The infiltration of woo into mainstream academic medicine: The media notices

Along with Dr. R.W. and few others, I’ve made a bit of a name for myself in the medical blogosphere by bemoaning the infiltration of non-science- and non-evidence-based medicine into academia. It’s not a particularly popular viewpoint. The prevailing attitude seems to be: Why be so negative? It’s all good. Moreover, with a credulous media eager to publish stories of “healing” and “humanistic” medicine, those of us who remain skeptical of applying unproven and/or untested remedies in an academic setting, thus giving them the imprimatur of academic medicine and the respect associated with it, are easily painted as dinosaurs, unable to get with the plan, unaccepting of the new order of medicine.

About a month ago, I mentioned how the mainstream media is starting to take notice of what had heretofore been primarily discussed among physicians concerned with the issue and bloggers alarmed at the infiltration of pseudoscience into what should be the bastions of scientific medicine. For example, Julie Deardorff, the resident antivaccinationist and woo-friendly columnist and blogger for the Chicago Tribune, recently gloated about the newfound “respectability” of alternative medicine. However, as annoying as she might be, Julie’s strictly small fry. Granted, the Tribune is indeed an important newspaper. However, it’s primarily a regional paper servicing, aside from Chicago, the Midwest.

Now, it appears, the national media have started to stand up and take notice. A couple of weeks ago, there was a report in the U.S. News & World Report about how academic medical centers are “embracing” complementary and alternative medicine (CAM), a.k.a. “integrative medicine,” starting with, of course, an anecdote:

“To be blunt, if my wife and I didn’t think it was helping him, we wouldn’t have continued with it,” says Dan Polley. He’s talking about Mikey, the Polleys’ 2½-year-old in the next room, who was diagnosed with acute lymphocytic leukemia when he was 6 months old. Chemotherapy, radiation, and a bone marrow transplant have been crucial elements of Mikey’s treatment. But the “it” his father speaks of is nothing like these aggressive, costly, and heavily researched exemplars of western care–it is a kind of touch therapy, from the camp of alternative medicine.

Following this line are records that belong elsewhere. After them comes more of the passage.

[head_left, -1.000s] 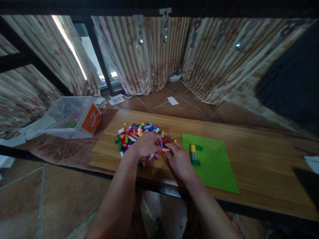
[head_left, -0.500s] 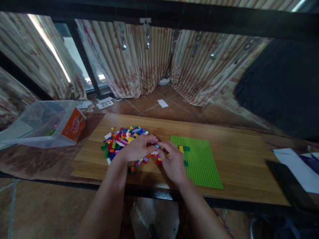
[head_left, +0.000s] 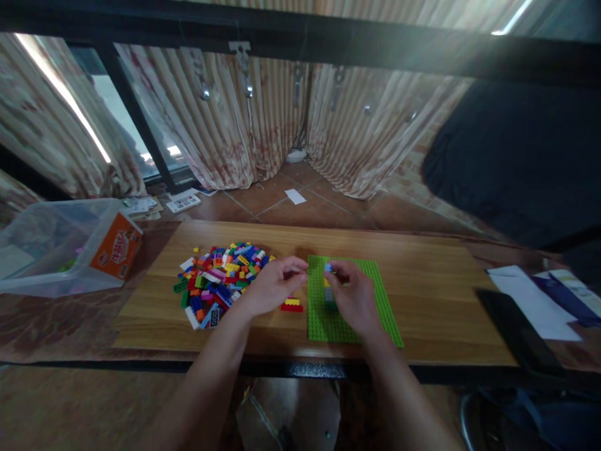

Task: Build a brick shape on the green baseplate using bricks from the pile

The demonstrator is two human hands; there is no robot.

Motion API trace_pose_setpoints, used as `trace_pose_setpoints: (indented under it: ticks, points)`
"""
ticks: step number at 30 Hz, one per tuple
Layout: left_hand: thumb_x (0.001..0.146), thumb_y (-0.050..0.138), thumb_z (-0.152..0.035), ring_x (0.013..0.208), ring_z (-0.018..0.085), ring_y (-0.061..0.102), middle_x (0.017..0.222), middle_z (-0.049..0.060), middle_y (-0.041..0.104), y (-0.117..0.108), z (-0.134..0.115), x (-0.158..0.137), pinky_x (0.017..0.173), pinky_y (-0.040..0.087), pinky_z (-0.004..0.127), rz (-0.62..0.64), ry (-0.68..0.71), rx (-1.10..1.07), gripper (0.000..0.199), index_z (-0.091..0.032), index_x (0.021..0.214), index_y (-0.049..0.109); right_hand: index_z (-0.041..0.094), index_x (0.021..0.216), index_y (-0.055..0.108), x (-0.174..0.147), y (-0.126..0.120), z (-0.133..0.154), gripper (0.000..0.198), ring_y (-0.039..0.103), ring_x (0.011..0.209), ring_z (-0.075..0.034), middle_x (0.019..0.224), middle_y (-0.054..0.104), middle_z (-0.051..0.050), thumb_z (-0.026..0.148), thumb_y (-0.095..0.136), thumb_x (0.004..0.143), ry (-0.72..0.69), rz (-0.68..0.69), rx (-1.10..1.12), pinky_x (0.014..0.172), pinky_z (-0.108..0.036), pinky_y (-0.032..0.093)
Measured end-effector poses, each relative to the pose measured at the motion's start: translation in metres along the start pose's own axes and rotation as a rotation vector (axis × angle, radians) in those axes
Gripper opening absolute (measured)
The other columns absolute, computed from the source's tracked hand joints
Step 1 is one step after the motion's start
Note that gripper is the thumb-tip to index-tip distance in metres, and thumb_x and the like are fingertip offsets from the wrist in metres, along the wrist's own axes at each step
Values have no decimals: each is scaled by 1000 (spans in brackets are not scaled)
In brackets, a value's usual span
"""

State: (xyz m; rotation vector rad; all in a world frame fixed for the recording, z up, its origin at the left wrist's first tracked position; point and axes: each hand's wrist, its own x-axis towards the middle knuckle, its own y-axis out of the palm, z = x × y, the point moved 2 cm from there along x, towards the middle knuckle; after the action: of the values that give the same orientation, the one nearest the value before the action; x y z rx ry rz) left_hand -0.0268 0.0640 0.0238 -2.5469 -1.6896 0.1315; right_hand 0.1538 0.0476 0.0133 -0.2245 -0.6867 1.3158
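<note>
My right hand (head_left: 355, 297) is over the green baseplate (head_left: 345, 329), its thumb and fingers pinching a small light blue brick (head_left: 328, 268). Below that brick, a few yellow, pale and green bricks (head_left: 329, 294) show on the plate, partly covered by my right hand. My left hand (head_left: 275, 285) hovers between the brick pile (head_left: 220, 282) and the plate, fingers stretched forward and a little apart, with nothing visible in them. A red brick with a yellow one (head_left: 292, 305) lies on the board just right of my left hand.
A wooden board (head_left: 436, 300) lies under everything. At the far left stands a clear plastic bin (head_left: 61, 244) with an orange label. A dark flat object (head_left: 516, 332) and white papers (head_left: 530, 304) lie at the right. A black bar (head_left: 300, 41) crosses high in front.
My hands, together near the pile before, have parted. The right moved over the baseplate with the light blue brick; the left let go and stays beside the pile. The view shifted slightly right.
</note>
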Motion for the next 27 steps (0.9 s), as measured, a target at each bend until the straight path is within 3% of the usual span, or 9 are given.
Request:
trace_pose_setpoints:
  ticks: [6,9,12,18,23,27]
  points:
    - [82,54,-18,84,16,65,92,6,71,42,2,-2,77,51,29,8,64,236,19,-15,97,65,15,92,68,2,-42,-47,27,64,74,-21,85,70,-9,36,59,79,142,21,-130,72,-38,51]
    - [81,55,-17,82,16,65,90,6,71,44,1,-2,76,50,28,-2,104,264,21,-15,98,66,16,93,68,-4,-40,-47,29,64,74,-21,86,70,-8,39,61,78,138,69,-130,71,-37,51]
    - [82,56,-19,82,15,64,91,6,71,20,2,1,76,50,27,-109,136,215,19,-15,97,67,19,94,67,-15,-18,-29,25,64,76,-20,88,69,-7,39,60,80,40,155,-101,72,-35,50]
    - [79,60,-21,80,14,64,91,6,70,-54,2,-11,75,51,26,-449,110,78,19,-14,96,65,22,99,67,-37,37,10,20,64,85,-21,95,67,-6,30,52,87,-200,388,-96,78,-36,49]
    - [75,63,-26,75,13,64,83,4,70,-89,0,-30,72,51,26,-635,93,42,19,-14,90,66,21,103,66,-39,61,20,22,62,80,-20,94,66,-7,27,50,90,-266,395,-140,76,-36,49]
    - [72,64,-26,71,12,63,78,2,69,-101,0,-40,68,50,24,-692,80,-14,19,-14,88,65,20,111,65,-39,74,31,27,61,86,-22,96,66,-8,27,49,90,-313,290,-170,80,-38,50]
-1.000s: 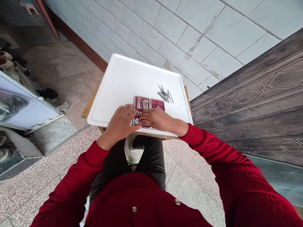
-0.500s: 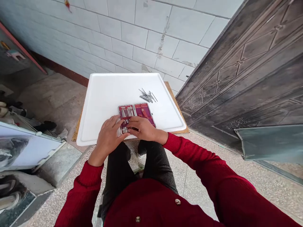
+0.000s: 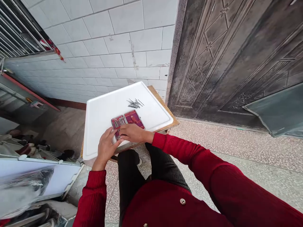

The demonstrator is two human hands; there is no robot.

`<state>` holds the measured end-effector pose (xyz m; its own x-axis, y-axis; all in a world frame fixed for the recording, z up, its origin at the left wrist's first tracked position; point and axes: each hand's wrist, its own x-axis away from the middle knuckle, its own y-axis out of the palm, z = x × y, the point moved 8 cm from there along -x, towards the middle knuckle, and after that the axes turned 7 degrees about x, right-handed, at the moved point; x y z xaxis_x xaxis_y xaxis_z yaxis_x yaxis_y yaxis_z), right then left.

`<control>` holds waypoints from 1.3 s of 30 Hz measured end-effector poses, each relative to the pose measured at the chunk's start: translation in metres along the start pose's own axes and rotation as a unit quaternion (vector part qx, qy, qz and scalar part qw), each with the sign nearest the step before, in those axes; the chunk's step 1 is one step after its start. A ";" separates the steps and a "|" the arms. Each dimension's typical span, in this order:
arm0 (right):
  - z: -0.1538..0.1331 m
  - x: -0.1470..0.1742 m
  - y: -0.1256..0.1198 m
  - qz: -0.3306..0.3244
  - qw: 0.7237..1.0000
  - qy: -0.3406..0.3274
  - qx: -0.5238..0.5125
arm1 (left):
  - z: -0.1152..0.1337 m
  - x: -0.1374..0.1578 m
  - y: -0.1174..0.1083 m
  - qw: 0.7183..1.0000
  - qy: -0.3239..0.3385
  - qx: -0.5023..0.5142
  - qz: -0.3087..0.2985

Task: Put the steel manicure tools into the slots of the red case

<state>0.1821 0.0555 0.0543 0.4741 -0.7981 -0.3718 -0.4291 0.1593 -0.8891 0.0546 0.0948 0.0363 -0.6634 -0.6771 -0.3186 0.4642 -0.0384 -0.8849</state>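
Note:
An open manicure set case point(image 3: 133, 119) with a red and purple lining lies near the front edge of a white board point(image 3: 101, 113). Its left half carries several slim metal tools point(image 3: 119, 122) in a row. My left hand point(image 3: 106, 146) holds the case at its lower left corner, thumb low and fingers along the side. Over the case's lower part, my right hand point(image 3: 134, 133) has its thumb and fingers pinched together. What sits between them is hidden. Behind the case lies a loose pile of metal manicure tools point(image 3: 134, 103).
The board rests on a wooden table point(image 3: 163, 105). A white tiled wall point(image 3: 104, 56) stands behind it, with a dark patterned metal door point(image 3: 213, 63) to the right. On the left are a pale panel point(image 3: 63, 176) and assorted clutter point(image 3: 28, 148).
The view has turned, so the board and case appear tilted and further left. Both hands stay at the case in much the same pose.

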 end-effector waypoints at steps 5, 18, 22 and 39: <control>0.010 -0.001 -0.001 0.031 0.997 0.021 -0.062 | -0.006 0.000 0.003 1.000 -0.012 0.014 -0.001; 0.183 0.015 -0.081 0.205 0.919 0.320 -0.107 | -0.016 -0.064 -0.021 0.999 0.039 0.016 0.025; 0.227 0.030 -0.075 0.226 0.860 0.438 -0.135 | -0.010 -0.114 -0.010 0.999 0.051 0.002 -0.005; 0.234 0.032 -0.054 0.169 0.884 0.432 -0.062 | -0.022 -0.142 0.029 0.986 0.041 0.146 -0.073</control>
<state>0.4005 0.1570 0.0281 -0.4389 -0.8711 -0.2205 -0.5402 0.4519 -0.7099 0.1495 0.2054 0.0483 -0.7752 -0.5877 -0.2316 0.5013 -0.3493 -0.7917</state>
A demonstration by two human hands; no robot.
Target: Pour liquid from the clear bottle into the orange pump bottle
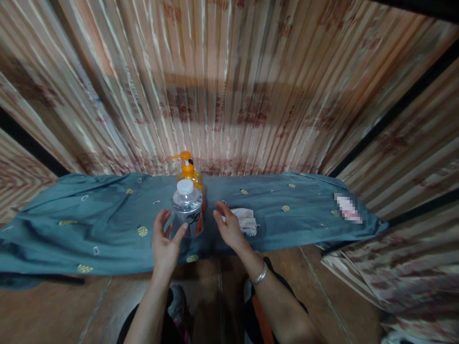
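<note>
A clear plastic bottle with a white cap stands upright on the blue-green cloth. Close behind it, partly hidden, is an orange pump bottle whose nozzle points left. My left hand is at the clear bottle's left side, fingers apart, its thumb overlapping the lower part; whether it touches I cannot tell. To the right of the bottles, my right hand hangs open with nothing in it. Just beyond its fingers lies a folded white cloth, partly covered by that hand.
The patterned blue-green cloth covers a long narrow table. Pleated curtains hang behind and at both sides, with dark poles along them. A blurred-out flat item lies at the right end. Tiled floor and my feet show below.
</note>
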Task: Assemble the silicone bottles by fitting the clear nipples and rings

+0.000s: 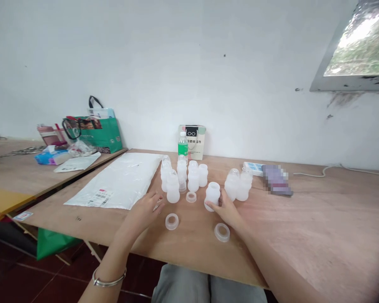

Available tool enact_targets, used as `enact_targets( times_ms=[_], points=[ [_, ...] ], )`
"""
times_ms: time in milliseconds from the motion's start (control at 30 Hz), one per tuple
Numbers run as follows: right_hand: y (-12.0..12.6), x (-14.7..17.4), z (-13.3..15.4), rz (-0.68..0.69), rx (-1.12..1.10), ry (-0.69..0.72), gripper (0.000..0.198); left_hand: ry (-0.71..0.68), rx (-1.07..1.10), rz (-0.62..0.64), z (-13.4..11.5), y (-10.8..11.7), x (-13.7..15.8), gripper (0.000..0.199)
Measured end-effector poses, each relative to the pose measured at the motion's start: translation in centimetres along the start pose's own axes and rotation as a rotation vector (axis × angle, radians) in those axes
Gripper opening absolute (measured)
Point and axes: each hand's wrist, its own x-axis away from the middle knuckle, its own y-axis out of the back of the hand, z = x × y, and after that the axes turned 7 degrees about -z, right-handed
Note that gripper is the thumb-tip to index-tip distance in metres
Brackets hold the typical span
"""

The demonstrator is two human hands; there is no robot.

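Nearest us, a translucent ring (222, 239) lies on the wooden table (318, 223), a second ring (172, 227) left of it. Beyond, our right hand (228, 210) grips an upright, uncapped white bottle (212, 195). Our left hand (149, 205) hangs beside a capped bottle (173, 191), fingers loosely bent; we cannot tell whether they hold anything. Farther back, a green-labelled bottle (182, 148) stands before a paper bag (198, 149).

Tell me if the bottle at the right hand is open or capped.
Open: the bottle at the right hand shows a bare round mouth, with no cap over it.
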Motion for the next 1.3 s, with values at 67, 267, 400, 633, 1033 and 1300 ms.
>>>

Gentle and benign, “healing touch” is intended to rebalance the energy field that its practitioners believe surrounds the body and flows through it along defined pathways, affecting health when disrupted. Several times a week, therapist Lynne Morrison spends 20 minutes unblocking and smoothing Mikey’s energy field, which energy healers like Morrison say they can feel and correct.

Before a recent session, Mikey was grouchy, drawing up his legs and issuing periodic yowls. His stomach hurt, said his father. But as the little boy nestled in his father’s arms and Morrison moved her hands around his body, lightly resting them here and then there, his tenseness loosened and he quieted for a few minutes at a time. The Polleys believe that the therapy not only calms their son but is aiding his return to health.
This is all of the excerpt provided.